Veuillez vous référer aux preuves données dans la discussion des manuscrits les plus anciens. Pouvons-nous objectivement « peser » P66 en tant que témoin ? Eh bien, dans l’espace de l’Évangile de Jean, il contient plus de 900 erreurs claires et indubitables – en tant que témoin de l’identité du texte de Jean, il nous a induits en erreur plus de 900 fois. P66 est-il un témoin crédible ? Je dirais qu’aucun des scribes de P66 et P75 ne connaissait le grec ; Ne devrions-nous pas dire qu’en tant que témoins, ils ont eu les facultés affaiblies ? 3
3 Le fait que le transcripteur de P75 ait copié lettre par lettre et celui de P66 syllabe par syllabe (Colwell, « Scribal Habits », p. 380) suggère fortement que ni l’un ni l’autre ne connaissait le grec. Lorsque vous transcrivez dans une langue que vous connaissez, vous copiez phrase par phrase, ou à tout le moins mot par mot. P66 a tellement de lectures absurdes que le transcripteur n’aurait pas pu connaître le sens du texte. Quiconque a déjà essayé de transcrire un texte de n’importe quelle longueur à la main (pas à la machine à écrire) dans une langue qu’il ne comprend pas saura que c’est une tâche pénible et ennuyeuse. Il ne faut pas s’attendre à ce que la transmission soit pure dans de telles circonstances.

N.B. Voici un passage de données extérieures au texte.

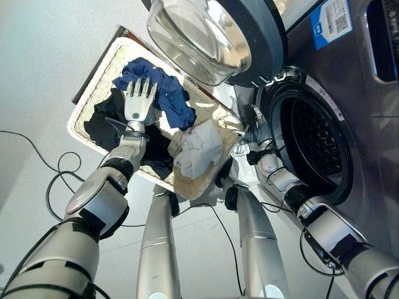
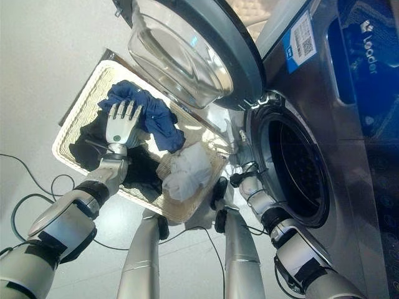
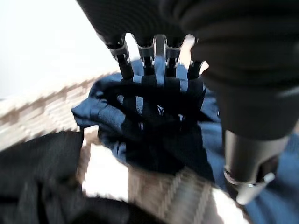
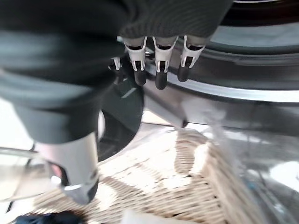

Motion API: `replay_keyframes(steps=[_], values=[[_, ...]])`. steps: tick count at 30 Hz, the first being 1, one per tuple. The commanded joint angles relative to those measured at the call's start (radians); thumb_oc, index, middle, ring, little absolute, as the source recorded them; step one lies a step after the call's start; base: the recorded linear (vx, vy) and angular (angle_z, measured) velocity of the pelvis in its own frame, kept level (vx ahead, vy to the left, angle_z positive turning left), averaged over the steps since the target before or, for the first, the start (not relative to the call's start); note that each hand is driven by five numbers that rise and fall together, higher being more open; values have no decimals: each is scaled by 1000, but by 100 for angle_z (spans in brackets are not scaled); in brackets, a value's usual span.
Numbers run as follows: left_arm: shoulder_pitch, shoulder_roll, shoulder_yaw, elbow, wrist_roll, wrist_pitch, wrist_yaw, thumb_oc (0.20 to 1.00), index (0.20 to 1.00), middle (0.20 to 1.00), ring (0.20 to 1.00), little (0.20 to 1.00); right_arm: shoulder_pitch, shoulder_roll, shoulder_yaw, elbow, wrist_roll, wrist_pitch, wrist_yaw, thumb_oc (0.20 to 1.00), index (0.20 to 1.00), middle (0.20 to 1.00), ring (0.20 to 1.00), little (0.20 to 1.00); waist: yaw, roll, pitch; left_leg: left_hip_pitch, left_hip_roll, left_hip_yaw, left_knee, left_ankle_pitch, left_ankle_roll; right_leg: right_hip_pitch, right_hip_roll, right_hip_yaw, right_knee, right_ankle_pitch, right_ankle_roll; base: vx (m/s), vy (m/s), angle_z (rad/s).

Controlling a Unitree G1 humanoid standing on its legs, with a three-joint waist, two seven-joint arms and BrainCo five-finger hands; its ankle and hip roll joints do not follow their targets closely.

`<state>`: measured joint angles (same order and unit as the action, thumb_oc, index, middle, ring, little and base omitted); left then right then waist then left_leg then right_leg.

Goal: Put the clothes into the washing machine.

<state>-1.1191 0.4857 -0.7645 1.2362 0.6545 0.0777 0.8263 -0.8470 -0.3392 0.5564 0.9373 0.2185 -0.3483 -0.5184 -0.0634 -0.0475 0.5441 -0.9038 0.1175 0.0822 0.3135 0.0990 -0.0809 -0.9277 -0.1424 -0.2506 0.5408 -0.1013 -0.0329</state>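
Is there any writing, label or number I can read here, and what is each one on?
Sticker, blue and white with a square code, on the washer: print too small to read.
White logo word on the washer's blue panel: too unclear to quote.
Strip label beside the door opening: too small to read.
Basket and clothes: no text.
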Motion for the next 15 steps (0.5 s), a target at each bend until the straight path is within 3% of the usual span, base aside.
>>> replay_keyframes(steps=[1, 15], values=[[-58, 8, -3, 21, 58, 8, 13, 1000, 1000, 1000, 1000, 1000, 8, -46, -42, -86, 29, -35, -39, 1000, 1000, 1000, 1000, 1000, 15, -1, -24, -16, -11, 60, -10, -3, -75, -3, 9, 20, -44, 72, 136, 0, 0, 0], [-160, 21, -80, 61, 57, 74, -161, 1000, 1000, 1000, 1000, 1000, -42, -71, -52, -94, 106, -53, -44, 1000, 1000, 1000, 1000, 1000, 0, -2, -24, -104, -1, 54, -26, 19, -84, -96, 15, 34, -51, 94, 142, 12, 3, 0]])
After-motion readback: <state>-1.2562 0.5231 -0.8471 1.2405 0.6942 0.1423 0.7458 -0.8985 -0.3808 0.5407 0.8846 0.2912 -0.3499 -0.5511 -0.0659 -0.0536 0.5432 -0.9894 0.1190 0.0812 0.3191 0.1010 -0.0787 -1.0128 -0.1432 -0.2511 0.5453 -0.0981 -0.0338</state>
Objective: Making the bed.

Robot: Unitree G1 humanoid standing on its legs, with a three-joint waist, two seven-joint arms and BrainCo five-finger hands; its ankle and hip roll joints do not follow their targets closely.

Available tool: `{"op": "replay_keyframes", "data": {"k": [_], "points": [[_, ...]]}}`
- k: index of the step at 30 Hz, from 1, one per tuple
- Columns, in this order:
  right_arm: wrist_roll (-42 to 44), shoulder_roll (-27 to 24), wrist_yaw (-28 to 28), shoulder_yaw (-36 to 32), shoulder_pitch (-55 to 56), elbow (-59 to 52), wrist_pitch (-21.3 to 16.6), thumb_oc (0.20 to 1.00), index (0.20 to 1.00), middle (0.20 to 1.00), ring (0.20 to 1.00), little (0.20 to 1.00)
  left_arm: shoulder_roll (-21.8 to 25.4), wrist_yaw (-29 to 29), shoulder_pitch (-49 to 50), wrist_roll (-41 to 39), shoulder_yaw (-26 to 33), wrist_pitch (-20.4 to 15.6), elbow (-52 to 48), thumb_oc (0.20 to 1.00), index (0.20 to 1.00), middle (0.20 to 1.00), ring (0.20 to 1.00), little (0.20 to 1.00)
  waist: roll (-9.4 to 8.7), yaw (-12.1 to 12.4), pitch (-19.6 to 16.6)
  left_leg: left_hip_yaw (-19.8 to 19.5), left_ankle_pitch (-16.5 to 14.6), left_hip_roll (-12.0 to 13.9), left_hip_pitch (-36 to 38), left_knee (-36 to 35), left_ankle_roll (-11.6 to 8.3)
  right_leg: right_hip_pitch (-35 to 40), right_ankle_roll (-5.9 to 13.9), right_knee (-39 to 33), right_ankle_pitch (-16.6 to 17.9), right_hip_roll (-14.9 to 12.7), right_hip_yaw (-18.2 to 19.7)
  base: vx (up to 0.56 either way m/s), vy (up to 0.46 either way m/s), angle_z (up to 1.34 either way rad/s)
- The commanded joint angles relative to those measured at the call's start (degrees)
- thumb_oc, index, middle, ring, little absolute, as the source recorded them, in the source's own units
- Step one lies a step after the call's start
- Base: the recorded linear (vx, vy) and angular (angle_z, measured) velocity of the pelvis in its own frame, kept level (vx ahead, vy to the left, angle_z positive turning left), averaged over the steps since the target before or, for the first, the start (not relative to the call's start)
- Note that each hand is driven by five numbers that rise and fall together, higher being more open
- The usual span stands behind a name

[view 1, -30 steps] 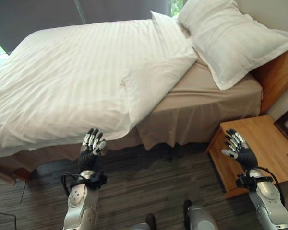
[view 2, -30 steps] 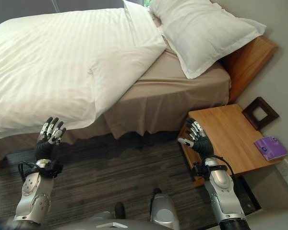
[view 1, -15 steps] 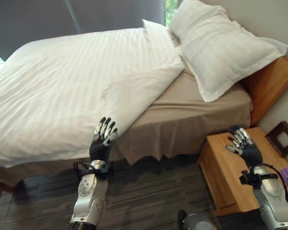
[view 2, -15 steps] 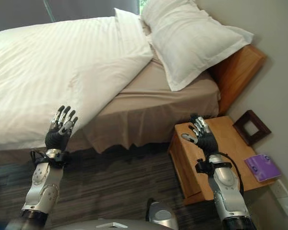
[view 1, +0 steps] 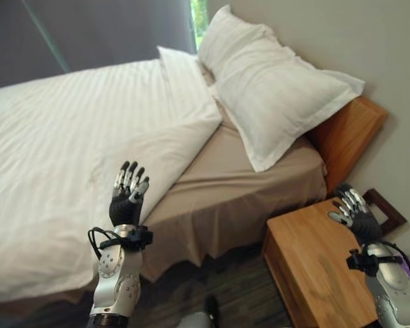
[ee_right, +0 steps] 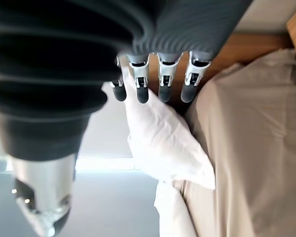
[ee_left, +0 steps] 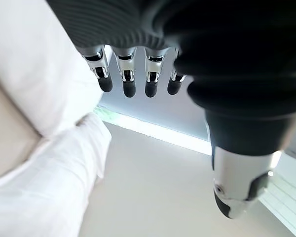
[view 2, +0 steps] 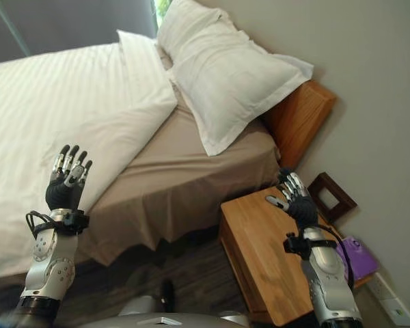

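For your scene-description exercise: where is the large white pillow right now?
In the left eye view, the large white pillow lies at the head of the bed on the tan sheet, leaning against the wooden headboard, right of the white striped duvet.

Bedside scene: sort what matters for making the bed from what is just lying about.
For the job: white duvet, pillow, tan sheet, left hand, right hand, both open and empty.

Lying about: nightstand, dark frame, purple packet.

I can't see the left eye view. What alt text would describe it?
A robot raises both open hands, left hand and right hand, empty before an unmade bed. The white duvet is folded back off the tan sheet; a pillow leans on the wooden headboard, beside a nightstand.
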Motion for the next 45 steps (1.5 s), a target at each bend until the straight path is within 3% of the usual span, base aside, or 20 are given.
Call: {"op": "replay_keyframes", "data": {"k": [1,6,7,8,9,10,15,19,25,27,30,37,45], "points": [[-0.6,-0.8,0.9,-1.4,-3.8,-1.4,-2.7,1.0,1.0,1.0,1.0,1.0,4.2,2.8,-3.0,5.9,4.5,-4.9,-2.5,1.0,1.0,1.0,1.0,1.0,-2.46,1.9,-1.9,0.7,0.0,2.7,3.9,-1.8,-9.96,-3.4,4.83,-12.1,10.3,-10.5,-0.8,0.05,0.078,-0.09],[-0.7,-2.1,2.8,0.0,-4.5,-1.3,-1.4,1.0,1.0,1.0,1.0,1.0,13.8,7.6,-5.3,17.2,8.5,-2.9,3.2,1.0,1.0,1.0,1.0,1.0,-2.32,2.0,-2.3,1.5,-1.1,1.7,4.5,-1.8,-9.01,-3.2,5.74,-11.9,10.1,-11.7,0.0,0.07,0.11,-0.03],[0.2,-3.0,3.8,1.0,-5.0,-1.2,-0.6,1.0,1.0,1.0,1.0,1.0,18.8,8.1,-7.8,16.6,8.5,-1.5,10.8,1.0,1.0,1.0,1.0,1.0,-2.18,1.6,-2.2,2.0,-1.4,1.5,4.6,-1.8,-8.85,-3.3,6.18,-11.8,10.0,-12.0,0.3,0.04,0.082,-0.03],[0.3,-2.9,3.8,0.9,-5.1,-1.2,-0.7,1.0,1.0,1.0,1.0,1.0,19.0,8.0,-8.1,16.4,8.3,-1.7,11.2,1.0,1.0,1.0,1.0,1.0,-2.28,1.7,-2.2,2.0,-1.4,1.5,4.6,-1.8,-8.84,-3.3,6.2,-11.8,10.0,-12.0,0.3,0.03,0.098,-0.04],[0.7,-4.0,4.8,2.1,-5.1,-1.3,0.1,1.0,1.0,1.0,1.0,1.0,26.0,8.8,-11.6,18.1,8.1,0.3,19.2,1.0,1.0,1.0,1.0,1.0,-1.88,0.9,-1.9,2.3,-1.5,1.4,4.4,-1.9,-8.72,-3.8,6.59,-11.5,10.1,-12.2,0.8,0.01,0.046,-0.01],[0.7,-3.8,4.8,2.0,-5.2,-1.3,0.1,1.0,1.0,1.0,1.0,1.0,26.3,8.7,-12.2,17.9,7.7,0.1,19.8,1.0,1.0,1.0,1.0,1.0,-2.04,1.0,-1.9,2.3,-1.5,1.3,4.3,-1.8,-8.72,-3.9,6.6,-11.5,10.1,-12.2,0.8,0.01,0.066,0.03],[2.5,-4.3,6.1,4.2,-3.7,-1.7,1.4,1.0,1.0,1.0,1.0,1.0,42.7,9.8,-25.5,23.2,3.7,4.4,45.3,1.0,1.0,1.0,1.0,1.0,-1.65,-0.9,-0.1,4.1,-1.3,1.5,2.3,-2.2,-8.65,-7.3,7.67,-11.1,10.9,-12.1,1.7,-0.04,0.04,-0.07],[3.6,-3.8,6.4,5.1,-2.5,-1.4,2.1,1.0,1.0,1.0,1.0,1.0,48.3,8.9,-32.2,26.7,0.4,6.8,55.6,1.0,1.0,1.0,1.0,1.0,-1.67,-1.9,1.2,4.8,-0.9,2.0,0.6,-2.2,-8.81,-9.4,7.86,-10.9,11.4,-11.8,2.1,-0.04,0.026,-0.14],[5.3,-3.5,7.2,6.6,-2.9,-1.4,2.3,1.0,1.0,1.0,1.0,1.0,52.0,7.4,-43.2,30.4,-7.9,8.2,64.1,1.0,1.0,1.0,1.0,1.0,-2.01,-2.4,2.9,5.4,-0.5,2.4,-1.2,-2.2,-8.9,-11.8,8.13,-10.9,12.2,-11.5,2.7,-0.05,0.017,-0.07],[6.4,-3.2,7.1,7.7,-3.3,-1.4,2.1,1.0,1.0,1.0,1.0,1.0,52.7,8.3,-50.4,30.7,-12.1,8.8,66.8,1.0,1.0,1.0,1.0,1.0,-2.49,-3.0,5.5,6.0,0.2,2.7,-4.0,-2.2,-8.92,-15.1,8.22,-10.4,12.9,-11.2,3.3,-0.13,0.035,-0.13],[6.5,-3.1,7.0,8.2,-3.3,-1.2,2.1,1.0,1.0,1.0,1.0,1.0,52.3,8.9,-52.7,29.5,-13.3,9.0,68.5,1.0,1.0,1.0,1.0,1.0,-3.06,-3.2,6.8,6.2,0.7,2.8,-6.0,-2.2,-9.03,-17.2,8.21,-10.4,13.7,-11.2,3.4,-0.07,0.02,-0.07],[8.3,-2.0,6.6,9.2,-3.5,0.2,1.9,1.0,1.0,1.0,1.0,1.0,51.3,10.2,-56.1,24.4,-13.2,8.8,69.7,1.0,1.0,1.0,1.0,1.0,-4.43,-3.8,9.5,6.7,1.4,3.2,-10.4,-2.2,-9.31,-21.5,8.3,-11.2,15.7,-10.9,3.9,-0.04,0.014,-0.08],[10.1,-1.8,5.4,10.2,-2.4,0.2,2.1,1.0,1.0,1.0,1.0,1.0,51.2,15.3,-52.9,17.9,-6.0,8.8,71.2,1.0,1.0,1.0,1.0,1.0,-6.26,-4.2,13.1,7.6,2.1,3.4,-15.7,-2.2,-9.68,-26.6,8.69,-12.6,17.8,-10.4,4.4,-0.01,0.01,-0.05]]}}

Rappelez-vous de l’étude de Colwell que le scribe de P45 a manifestement apporté de nombreux changements délibérés au texte – ne devrions-nous pas dire qu’il était moralement déficient ? Quoi qu’il en soit, il nous a désinformés à plusieurs reprises. Allons-nous encore lui faire confiance ?
De même, il a été démontré par la simple logique/arithmétique qu’Aleph et B ont plus de 3 000 erreurs entre eux, rien que dans les Évangiles. Aleph est clairement pire que B, mais probablement pas deux fois plus mauvais – au moins 1 000 de ces erreurs sont des B. Est-ce qu’Aleph et B correspondent à votre idée d’un bon témoin ?
Même lorsqu’il n’est pas possible d’affirmer objectivement qu’un témoin particulier est mal informé, sa crédibilité en souffre s’il se tient en mauvaise compagnie. Plusieurs références ont déjà été données au phénomène Burgon appelé concordia discors. J’en ajouterai une autre. Burgon nous invite à nous tourner vers Luc 8 :35-44 et à rassembler les cinq anciennes onciales א, A, B, C, D tout au long de ces versets.
En les comparant les uns aux autres dans le contexte de la majorité des MSS, A se suffit à lui-même 2 fois ; B, 6 fois ; ℵ , 8 fois ; C, 15 fois ; D, 93 fois : A et B se tiennent ensemble une fois ; B et ℵ 4 fois ; B et C, une fois ; B et D, une fois ; א et C, une fois ; C et D, une fois : A, א et C conspirent une fois ; B, א et C, une fois ; B, א et D, une fois ; A, B, א et C, une fois ; B, א, C et D, une fois. Pas une seule fois les cinq ne sont d’accord contre la majorité. Comme l’a observé Burgon, ils « se combinent, et se distinguent à nouveau, avec une impartialité singulière », ce qui l’a amené à conclure :
Quelqu’un, après un examen franc des lieux, nous jugera-t-il déraisonnables, si nous avouons qu’un tel spécimen des discors de concordia qui prévaut partout entre les onciales les plus anciennes, mais qui caractérise particulièrement א B D, nous indispose grandement à souffrir leur autorité non appuyée pour déterminer pour nous le texte de l’Écriture ?4
4 Burgon, La révision révisée, pp. 16-18.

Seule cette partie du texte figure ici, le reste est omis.